Open 50fe2c9d-2e9c-4082-805f-214289ced5dd opened 10 years ago
Currently urlparse.parse_qs (http://hg.python.org/cpython/file/2.7/Lib/urlparse.py#l150) assumes and uses ';' as a query string separator with no way to overwrite that. There are several web service APIs out there that use ';' as list separator (e.g. [URL]?fruits=lemon;lime&family=citrus). Although ';' seems like a sensible choice for a default, there should be a way to overwrite it.
As an enhancement, this could only go into 3.5.
So, are you suggesting I should change to a different type if desired for 2.7.x or leave for release to 3.5 and then submit a patch to backport it to 2.7.x? I apologize, not sure how the workflow works in these cases. Thanks.
I'm saying that this is a change that can be made only in 3.5. if you want to submit a patch here for 2.7 for other people to use that's fine, but it won't get applied.
Ah, gotcha. I think I will leave as is then. Thanks for clarifying.
If you could point to RFC which states the list of characters which can be used as valid query string separators, we can include that list. (Of course in 3.5)
Senthil,
The RFC can be found here: http://tools.ietf.org/html/rfc3986#section-2.2
If this bug is to be moved forward, we should consider this:
The RFC 3986 defines that a query can have any of these characters: /?:@-._~!$&'()*+,;= ALPHA DIGIT %HH (encoded octet)
But does not define how the data should be interpreted, leaving that to the naming authority and the URI schema (although http/https doesn't specify it as well; see RFC 7230).
OTOH, parse_qs (both on 2.x and 3.x) is very specific that the query string is of type application/x-www-form-urlencoded; which defines that the name is separated from the value by '=' and name/value pairs are separated from each other by '&', although the use of ';' to separate the pairs is only suggested to be supported by HTTP server implementors.
It could be that adding support to the characters specified by RFC 3986 pose as a challenge since there is no fixed schema and they can be freely used by the naming authority so perhaps we could add a parameter to enable/disable ';' as a pair separator?
Luiz,
The original question was about introducing a parameter to override query string separate ';'.

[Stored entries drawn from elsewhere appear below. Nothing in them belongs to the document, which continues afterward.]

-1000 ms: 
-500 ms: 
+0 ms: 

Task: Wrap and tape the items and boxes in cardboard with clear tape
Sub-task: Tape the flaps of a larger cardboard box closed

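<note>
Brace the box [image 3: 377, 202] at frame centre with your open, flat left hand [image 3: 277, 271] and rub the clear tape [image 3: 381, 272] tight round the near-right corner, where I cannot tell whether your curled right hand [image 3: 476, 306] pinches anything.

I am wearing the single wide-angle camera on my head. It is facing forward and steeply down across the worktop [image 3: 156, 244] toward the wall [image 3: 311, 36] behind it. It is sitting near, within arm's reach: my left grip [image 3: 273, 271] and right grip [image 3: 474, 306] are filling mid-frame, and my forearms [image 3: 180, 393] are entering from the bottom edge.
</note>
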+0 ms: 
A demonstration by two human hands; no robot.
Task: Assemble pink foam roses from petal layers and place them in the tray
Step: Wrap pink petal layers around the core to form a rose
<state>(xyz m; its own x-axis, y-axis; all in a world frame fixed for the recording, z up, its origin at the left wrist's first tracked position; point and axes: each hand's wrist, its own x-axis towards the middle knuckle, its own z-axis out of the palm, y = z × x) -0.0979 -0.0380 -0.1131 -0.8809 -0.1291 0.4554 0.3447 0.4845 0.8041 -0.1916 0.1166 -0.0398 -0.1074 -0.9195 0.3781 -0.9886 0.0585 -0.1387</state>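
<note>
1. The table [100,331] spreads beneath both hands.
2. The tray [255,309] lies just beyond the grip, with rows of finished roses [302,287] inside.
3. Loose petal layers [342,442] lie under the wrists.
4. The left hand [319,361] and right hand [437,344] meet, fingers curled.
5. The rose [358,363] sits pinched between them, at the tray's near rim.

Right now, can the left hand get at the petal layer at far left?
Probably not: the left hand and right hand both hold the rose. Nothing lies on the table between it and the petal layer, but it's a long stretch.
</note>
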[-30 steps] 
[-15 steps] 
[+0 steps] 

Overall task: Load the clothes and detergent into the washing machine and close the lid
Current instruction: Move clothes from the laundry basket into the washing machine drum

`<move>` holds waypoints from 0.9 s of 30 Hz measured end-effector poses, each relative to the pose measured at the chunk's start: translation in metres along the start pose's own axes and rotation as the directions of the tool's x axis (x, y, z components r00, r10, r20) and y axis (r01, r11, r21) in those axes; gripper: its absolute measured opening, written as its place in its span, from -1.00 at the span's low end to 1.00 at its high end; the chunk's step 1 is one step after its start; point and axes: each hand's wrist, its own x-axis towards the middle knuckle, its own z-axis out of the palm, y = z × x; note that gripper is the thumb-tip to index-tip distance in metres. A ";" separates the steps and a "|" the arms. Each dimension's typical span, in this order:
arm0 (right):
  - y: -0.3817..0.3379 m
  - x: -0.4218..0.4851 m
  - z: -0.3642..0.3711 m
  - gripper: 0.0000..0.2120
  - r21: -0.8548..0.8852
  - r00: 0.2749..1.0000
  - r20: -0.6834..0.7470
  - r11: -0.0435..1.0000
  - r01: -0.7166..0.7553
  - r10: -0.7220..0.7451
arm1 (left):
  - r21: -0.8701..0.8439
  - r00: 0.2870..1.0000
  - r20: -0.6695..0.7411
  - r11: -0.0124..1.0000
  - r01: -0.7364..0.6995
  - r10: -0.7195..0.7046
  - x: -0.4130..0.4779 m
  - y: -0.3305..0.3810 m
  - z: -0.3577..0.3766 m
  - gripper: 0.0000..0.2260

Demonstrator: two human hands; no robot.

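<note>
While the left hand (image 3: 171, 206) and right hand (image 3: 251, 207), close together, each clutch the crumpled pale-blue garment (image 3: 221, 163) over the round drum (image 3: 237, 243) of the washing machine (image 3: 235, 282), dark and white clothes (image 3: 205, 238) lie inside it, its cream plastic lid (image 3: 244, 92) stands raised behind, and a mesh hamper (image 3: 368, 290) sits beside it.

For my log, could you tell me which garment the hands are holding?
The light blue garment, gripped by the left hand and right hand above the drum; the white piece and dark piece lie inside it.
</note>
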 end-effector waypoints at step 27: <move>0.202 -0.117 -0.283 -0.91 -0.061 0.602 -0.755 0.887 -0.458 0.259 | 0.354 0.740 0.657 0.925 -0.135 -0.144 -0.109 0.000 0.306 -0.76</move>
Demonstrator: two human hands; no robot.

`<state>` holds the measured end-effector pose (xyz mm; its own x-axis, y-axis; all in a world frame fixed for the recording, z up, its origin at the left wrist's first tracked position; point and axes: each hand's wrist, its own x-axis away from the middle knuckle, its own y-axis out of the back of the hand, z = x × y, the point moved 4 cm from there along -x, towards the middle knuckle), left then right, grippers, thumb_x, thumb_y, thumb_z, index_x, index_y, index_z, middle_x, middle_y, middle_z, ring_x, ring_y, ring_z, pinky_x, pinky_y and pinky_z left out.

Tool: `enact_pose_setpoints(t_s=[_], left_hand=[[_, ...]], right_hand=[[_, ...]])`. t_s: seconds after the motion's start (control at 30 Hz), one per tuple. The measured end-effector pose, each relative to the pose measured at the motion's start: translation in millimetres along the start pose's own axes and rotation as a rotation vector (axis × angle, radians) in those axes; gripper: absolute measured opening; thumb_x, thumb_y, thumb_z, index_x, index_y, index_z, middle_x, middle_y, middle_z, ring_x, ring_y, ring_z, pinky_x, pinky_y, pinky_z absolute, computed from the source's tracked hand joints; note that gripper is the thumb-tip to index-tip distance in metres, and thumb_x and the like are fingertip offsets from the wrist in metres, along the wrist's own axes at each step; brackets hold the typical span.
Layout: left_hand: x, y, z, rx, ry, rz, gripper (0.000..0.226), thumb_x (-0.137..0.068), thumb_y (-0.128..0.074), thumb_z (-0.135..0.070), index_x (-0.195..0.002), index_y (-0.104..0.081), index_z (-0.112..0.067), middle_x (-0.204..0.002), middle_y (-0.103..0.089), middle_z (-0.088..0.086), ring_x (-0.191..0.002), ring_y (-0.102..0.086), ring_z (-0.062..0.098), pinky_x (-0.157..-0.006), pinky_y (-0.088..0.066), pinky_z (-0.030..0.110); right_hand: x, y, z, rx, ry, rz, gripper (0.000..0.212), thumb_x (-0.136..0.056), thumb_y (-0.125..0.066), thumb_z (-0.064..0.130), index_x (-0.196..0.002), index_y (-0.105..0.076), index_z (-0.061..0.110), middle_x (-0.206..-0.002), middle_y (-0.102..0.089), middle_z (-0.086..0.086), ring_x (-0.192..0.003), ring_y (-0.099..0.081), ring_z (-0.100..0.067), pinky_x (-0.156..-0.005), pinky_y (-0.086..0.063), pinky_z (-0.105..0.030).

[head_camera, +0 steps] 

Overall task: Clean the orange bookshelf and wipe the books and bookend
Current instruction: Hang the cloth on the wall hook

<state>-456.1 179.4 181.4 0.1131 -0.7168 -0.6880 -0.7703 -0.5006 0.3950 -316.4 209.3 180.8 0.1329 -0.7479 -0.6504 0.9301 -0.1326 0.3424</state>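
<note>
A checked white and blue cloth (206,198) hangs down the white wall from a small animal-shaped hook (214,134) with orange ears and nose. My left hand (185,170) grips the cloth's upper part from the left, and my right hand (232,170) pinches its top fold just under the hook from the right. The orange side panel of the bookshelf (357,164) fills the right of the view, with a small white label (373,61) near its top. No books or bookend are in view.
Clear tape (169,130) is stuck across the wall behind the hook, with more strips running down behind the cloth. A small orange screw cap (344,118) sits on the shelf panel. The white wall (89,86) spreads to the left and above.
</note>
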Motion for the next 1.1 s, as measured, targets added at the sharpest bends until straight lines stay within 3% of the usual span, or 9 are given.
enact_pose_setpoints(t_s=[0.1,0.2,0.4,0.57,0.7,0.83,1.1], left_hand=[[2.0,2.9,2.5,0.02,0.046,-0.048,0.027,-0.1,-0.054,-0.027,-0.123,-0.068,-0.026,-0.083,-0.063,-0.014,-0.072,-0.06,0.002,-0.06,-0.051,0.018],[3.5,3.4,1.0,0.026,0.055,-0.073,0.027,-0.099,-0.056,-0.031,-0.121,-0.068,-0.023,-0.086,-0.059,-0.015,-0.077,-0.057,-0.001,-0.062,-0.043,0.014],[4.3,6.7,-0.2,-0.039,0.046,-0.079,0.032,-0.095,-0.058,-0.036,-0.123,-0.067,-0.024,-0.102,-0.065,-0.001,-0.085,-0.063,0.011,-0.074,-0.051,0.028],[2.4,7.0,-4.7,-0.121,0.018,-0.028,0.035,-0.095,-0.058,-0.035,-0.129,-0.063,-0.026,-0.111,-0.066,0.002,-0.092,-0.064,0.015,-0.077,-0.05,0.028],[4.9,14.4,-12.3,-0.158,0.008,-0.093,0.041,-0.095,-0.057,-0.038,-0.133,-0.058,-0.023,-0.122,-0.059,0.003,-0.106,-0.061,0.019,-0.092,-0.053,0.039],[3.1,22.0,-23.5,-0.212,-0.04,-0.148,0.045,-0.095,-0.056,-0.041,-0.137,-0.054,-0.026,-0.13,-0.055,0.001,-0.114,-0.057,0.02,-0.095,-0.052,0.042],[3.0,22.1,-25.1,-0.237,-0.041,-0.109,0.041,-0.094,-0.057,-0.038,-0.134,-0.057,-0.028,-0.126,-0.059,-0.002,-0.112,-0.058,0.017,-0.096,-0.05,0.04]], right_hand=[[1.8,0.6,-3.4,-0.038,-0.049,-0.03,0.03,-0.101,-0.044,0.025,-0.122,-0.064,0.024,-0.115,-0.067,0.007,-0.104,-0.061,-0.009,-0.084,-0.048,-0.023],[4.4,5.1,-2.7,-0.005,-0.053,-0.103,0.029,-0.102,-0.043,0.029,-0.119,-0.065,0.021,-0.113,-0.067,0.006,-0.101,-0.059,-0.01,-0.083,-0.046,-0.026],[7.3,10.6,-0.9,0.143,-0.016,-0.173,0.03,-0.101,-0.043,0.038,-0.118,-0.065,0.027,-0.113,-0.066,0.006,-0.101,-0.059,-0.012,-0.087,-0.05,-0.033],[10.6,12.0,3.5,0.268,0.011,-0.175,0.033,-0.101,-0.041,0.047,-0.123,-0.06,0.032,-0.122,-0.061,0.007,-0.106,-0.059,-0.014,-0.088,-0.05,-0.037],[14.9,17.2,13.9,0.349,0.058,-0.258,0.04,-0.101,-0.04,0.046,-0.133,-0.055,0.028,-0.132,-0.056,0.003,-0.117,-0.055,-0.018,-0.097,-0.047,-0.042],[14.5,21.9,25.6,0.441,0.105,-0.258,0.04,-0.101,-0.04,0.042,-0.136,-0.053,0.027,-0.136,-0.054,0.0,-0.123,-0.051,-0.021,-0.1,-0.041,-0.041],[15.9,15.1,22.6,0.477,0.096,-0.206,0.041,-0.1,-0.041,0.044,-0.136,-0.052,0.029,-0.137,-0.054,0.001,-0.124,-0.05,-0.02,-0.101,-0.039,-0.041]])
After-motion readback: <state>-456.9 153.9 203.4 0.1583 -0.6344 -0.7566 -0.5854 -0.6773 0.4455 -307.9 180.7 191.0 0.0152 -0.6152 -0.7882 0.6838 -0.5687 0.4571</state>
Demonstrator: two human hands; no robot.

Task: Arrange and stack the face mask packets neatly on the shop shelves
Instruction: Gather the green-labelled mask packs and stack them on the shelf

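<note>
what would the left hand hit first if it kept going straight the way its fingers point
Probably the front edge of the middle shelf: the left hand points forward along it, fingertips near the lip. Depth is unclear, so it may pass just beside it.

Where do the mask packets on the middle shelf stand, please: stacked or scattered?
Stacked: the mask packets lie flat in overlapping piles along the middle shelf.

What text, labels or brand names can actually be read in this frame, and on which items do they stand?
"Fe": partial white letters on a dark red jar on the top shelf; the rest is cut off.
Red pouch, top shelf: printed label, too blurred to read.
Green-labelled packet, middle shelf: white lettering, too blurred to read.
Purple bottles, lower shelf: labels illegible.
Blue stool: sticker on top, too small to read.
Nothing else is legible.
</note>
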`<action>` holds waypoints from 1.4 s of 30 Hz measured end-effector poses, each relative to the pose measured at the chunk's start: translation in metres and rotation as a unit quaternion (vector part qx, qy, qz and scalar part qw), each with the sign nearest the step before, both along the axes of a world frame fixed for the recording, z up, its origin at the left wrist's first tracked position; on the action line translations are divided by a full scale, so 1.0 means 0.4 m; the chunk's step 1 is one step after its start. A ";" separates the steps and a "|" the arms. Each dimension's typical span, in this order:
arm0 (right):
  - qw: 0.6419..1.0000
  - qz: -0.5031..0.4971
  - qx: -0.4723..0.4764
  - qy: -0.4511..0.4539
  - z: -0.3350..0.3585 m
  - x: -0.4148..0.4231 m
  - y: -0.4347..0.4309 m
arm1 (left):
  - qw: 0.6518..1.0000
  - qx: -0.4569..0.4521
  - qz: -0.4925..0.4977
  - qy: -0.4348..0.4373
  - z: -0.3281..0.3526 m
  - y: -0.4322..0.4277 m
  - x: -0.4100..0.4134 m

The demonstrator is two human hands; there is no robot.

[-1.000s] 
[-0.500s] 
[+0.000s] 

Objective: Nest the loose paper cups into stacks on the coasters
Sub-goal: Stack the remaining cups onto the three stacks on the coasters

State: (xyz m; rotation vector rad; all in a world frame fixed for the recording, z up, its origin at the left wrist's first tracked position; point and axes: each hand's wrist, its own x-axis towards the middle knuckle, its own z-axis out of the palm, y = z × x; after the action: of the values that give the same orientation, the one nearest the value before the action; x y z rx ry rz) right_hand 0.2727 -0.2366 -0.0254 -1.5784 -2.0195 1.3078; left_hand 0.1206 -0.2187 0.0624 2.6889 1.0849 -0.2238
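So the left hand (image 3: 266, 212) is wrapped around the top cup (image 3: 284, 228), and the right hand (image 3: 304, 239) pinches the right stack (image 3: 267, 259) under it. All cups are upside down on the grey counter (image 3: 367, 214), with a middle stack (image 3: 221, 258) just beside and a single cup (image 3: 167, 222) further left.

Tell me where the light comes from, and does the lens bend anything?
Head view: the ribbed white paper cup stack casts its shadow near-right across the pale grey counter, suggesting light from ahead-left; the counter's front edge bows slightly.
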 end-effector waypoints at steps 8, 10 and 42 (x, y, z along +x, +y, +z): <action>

If we do with enable or disable, then we should provide another option for query string separator.
The OP provided one example of query string which had & as a separator along with ';'. I wonder how the parsing of that should be.
The pointer to the RFC makes me think that is alright to provide an option to 'override' the default separator instead of providing an enable/disable.
I would like to hear opposite thoughts on this.
Based on the example provided by the OP, it appears that he would expect the output to be: {'family': ['citrus'], 'fruits': ['lemon;lime']}
Since the W3C recommendation for the application/x-www-form-urlencoded type specify using '&' to separate the parameters in the query string (';' is not mentioned there), I recommended a parameter for disabling the use of ';' as a separator (but '&' will still be the separator to be used).
The only thing I see against using the RFC is that although it specifies which characters are valid in a query string, it does not define how they should be used; that is done by W3C's application/x-www-form-urlencoded and it is very specific about using '&' as a separator.
Hi all,
OP here. My intent was to optionally pass a separator parameter, _not_ enable/disable toggle.
Hi all,
Please take the next case: The url - http://hostname.domain/mypage.asp?fields=id&query=%22((release%3D{id%3D1004});(sprint%3D{id%3D1040});(team%3D{id%3D1004});(severity%3D{id%3D%27list_node.severity.urgent%27});!phase%3D{id+IN+%27phase.defect.closed%27,%27phase.defect.duplicate%27,%27phase.defect.rejected%27})%22
The Query as string - fields=id&query=%22((release%3D{id%3D1004});(sprint%3D{id%3D1040});(team%3D{id%3D1004});(severity%3D{id%3D%27list_node.severity.urgent%27});!phase%3D{id+IN+%27phase.defect.closed%27,%27phase.defect.duplicate%27,%27phase.defect.rejected%27})%22
The expected pairs -
The actual output -
W3C allows both constructs, ampersand and semicolon. https://www.w3.org/TR/html401/appendix/notes.html#h-B.2.2
Especially servlet containers and servers running CGI programs often use semicolons as a separator.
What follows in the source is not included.